> _EXERCISE OBJECTIVE_: Copy out all lines of the material below in which "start" occurs.
********************
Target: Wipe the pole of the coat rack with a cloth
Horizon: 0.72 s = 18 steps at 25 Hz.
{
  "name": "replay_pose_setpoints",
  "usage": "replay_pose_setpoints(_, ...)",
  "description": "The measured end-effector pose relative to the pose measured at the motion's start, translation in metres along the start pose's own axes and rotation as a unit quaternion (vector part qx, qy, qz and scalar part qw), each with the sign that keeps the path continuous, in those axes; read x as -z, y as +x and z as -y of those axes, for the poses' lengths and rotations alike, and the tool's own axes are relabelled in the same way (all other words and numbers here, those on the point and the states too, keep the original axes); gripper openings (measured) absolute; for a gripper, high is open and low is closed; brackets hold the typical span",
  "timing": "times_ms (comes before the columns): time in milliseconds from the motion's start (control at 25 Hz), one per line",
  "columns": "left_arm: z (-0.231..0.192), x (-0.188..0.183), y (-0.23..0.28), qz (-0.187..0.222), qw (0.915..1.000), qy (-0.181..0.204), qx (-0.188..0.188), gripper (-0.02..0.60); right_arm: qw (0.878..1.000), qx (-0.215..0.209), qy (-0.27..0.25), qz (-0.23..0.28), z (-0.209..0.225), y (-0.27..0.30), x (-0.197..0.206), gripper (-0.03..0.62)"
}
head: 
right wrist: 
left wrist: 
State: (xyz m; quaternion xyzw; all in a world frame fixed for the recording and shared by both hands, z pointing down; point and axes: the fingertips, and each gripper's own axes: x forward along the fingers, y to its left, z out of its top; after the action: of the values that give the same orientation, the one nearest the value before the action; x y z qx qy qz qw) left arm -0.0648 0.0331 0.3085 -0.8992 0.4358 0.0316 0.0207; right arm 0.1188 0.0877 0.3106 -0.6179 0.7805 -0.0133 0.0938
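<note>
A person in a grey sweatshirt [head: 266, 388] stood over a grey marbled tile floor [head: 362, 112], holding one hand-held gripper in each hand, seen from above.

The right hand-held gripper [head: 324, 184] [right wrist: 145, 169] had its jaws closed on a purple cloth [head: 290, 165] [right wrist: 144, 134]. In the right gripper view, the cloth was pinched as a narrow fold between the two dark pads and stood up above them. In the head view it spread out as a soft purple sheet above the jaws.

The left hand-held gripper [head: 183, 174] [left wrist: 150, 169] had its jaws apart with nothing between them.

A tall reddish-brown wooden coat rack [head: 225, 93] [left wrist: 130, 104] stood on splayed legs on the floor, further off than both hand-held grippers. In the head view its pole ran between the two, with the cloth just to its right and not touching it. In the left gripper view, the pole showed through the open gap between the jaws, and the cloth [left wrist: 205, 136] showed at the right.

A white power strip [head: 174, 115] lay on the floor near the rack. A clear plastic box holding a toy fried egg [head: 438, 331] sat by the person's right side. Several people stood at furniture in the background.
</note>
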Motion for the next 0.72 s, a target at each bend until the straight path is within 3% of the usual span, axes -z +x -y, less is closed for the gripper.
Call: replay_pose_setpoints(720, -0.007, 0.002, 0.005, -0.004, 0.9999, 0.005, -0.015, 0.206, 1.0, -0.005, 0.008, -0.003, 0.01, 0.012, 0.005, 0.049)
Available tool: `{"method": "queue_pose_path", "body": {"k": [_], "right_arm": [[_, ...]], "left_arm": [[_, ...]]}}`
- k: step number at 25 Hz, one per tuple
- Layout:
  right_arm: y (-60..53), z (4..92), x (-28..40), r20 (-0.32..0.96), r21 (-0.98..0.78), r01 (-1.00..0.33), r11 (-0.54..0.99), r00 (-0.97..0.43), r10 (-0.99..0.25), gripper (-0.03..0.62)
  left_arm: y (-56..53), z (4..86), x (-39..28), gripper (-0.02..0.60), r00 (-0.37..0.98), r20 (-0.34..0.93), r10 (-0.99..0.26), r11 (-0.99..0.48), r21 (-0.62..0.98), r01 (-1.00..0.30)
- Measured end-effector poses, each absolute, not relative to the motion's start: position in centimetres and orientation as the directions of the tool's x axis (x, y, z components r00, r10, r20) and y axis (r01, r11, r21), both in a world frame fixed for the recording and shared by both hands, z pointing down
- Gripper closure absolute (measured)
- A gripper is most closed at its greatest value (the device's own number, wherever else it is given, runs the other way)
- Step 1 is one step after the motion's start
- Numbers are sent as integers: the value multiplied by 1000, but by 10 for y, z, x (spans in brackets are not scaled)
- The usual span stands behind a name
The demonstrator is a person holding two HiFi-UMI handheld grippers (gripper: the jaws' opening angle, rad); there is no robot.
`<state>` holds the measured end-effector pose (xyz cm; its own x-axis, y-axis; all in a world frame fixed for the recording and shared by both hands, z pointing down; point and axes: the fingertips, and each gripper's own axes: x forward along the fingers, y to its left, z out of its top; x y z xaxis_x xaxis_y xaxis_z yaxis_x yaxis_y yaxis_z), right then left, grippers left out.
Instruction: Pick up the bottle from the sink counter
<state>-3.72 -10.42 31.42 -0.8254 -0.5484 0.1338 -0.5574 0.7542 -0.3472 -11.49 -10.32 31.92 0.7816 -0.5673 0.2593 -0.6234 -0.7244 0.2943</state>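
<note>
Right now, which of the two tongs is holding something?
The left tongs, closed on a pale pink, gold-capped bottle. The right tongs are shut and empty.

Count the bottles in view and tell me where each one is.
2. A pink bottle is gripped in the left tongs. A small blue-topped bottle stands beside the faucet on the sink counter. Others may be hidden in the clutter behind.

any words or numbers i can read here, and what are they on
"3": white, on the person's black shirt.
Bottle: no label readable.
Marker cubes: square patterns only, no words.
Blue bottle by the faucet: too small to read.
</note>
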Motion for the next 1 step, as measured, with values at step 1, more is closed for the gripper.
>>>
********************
> _ANSWER BOX_:
  "description": "The measured end-effector pose relative to the pose measured at the motion's start, translation in metres along the start pose's own axes and rotation as a unit quaternion (vector part qx, qy, qz and scalar part qw), each with the sign that keeps the path continuous, in those axes; read x as -z, y as +x and z as -y of those axes, for the poses' lengths and rotations alike, and the tool's own axes are relabelled in the same way (all other words and numbers here, those on the point and the states too, keep the original axes); gripper openings (measured) absolute; for a gripper, high is open and low is closed; brackets hold the typical span",
  "timing": "times_ms (comes before the columns): time in milliseconds from the motion's start (control at 25 Hz), one per line",
- Measured end-effector poses, each absolute, not relative to the motion's start: position in centimetres and orientation as the directions of the tool's x axis (x, y, z components r00, r10, r20) and y axis (r01, r11, r21), both in a world frame fixed for the recording and shared by both hands, z pointing down
- Step 1 is one step after the motion's start

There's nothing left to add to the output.